The Atari Jaguar has a Motorola 68000 CPU and two custom 32-bit coprocessors named Tom and Jerry. Design specs for the console allude to the GPU or DSP being capable of acting as a CPU, leaving the Motorola 68000 to read controller inputs. Atari's Leonard Tramiel also specifically suggested that the 68000 not be used by developers. In practice, however, many developers use the Motorola 68000 to drive gameplay logic due to the greater developer familiarity of the 68000 and the adequacy of the 68000 for certain types of games.
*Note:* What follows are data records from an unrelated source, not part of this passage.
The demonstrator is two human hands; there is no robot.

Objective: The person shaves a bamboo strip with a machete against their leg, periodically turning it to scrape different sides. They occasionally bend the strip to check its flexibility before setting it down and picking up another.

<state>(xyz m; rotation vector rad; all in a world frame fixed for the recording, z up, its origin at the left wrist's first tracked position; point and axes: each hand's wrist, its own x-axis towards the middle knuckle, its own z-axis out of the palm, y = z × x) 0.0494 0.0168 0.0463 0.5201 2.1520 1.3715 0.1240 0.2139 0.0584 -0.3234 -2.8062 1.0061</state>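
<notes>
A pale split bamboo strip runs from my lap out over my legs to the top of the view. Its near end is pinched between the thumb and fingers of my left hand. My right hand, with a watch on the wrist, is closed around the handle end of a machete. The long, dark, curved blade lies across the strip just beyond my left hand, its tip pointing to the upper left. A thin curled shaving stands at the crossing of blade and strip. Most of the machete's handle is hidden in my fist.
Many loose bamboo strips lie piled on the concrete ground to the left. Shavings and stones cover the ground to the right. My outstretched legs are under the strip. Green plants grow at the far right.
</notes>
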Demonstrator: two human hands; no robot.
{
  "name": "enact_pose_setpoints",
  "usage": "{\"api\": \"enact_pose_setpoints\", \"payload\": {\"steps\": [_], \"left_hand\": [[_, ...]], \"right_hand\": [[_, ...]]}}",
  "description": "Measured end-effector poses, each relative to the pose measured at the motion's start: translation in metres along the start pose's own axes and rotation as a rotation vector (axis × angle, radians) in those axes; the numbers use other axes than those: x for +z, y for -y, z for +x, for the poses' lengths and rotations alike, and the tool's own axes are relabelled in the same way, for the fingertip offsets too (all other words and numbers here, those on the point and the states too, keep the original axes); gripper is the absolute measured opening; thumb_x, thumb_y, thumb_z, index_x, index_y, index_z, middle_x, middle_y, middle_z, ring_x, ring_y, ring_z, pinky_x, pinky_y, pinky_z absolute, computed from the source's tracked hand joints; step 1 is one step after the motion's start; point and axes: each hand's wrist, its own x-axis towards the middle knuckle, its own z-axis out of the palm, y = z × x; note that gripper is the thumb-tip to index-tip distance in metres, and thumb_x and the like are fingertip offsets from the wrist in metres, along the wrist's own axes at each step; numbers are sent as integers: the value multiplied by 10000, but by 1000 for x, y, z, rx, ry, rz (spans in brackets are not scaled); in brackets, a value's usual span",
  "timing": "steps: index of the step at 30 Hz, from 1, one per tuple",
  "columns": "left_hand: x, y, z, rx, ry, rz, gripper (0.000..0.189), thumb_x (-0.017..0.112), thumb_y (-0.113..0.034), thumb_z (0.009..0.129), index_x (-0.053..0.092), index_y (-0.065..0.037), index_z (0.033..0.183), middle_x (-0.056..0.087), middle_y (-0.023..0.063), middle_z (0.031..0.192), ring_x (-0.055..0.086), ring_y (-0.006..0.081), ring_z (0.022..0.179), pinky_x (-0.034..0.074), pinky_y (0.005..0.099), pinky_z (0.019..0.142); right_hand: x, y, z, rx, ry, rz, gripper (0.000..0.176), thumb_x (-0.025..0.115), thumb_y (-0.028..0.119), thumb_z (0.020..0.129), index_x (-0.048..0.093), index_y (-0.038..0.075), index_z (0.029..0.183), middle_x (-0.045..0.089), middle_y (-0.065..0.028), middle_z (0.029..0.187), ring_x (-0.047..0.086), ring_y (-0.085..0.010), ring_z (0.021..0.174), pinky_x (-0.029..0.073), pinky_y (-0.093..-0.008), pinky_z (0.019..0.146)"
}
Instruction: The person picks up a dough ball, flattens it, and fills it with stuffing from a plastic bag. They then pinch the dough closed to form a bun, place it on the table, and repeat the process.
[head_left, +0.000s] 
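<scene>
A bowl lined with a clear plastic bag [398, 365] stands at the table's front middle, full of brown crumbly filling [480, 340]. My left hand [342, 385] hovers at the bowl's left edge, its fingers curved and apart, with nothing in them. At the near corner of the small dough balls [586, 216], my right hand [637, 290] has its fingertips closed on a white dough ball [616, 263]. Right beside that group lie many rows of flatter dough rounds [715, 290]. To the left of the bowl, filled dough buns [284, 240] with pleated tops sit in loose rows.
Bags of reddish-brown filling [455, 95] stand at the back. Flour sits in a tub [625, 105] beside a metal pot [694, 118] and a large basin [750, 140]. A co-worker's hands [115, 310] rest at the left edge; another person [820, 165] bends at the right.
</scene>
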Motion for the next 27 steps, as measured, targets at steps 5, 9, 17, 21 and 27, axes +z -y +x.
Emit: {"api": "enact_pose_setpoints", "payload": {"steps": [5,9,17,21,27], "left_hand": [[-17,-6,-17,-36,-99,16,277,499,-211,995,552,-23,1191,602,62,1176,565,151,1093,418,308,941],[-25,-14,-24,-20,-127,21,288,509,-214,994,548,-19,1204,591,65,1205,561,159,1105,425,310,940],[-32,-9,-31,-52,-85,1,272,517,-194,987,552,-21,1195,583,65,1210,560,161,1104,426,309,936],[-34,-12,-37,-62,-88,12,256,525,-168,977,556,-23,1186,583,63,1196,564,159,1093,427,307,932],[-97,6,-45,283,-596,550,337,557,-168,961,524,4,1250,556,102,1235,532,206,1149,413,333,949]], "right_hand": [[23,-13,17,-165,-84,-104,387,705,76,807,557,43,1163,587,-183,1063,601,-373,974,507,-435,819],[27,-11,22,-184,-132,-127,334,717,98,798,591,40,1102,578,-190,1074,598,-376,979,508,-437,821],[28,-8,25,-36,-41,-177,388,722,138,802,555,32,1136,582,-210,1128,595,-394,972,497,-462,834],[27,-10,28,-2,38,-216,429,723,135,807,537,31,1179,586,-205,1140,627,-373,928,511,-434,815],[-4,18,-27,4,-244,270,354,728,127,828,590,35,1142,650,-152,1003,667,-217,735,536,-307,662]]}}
Most critically, a flaw in the memory controller means that certain obscure conventions must be followed for the RISC chips to be able to execute code from RAM.

The system is notoriously difficult to program for, because its multi-processor design is complex, development tools were released in an unfinished state, and the hardware has crippling bugs. The Tom and Jerry chips operate independently, and hardware bugs are triggered when software attempts to synchronize those chips. This conflict forced developers to rely on the slower Motorola 68000 CPU to manage data flow, creating a bottleneck that limited the console's performance.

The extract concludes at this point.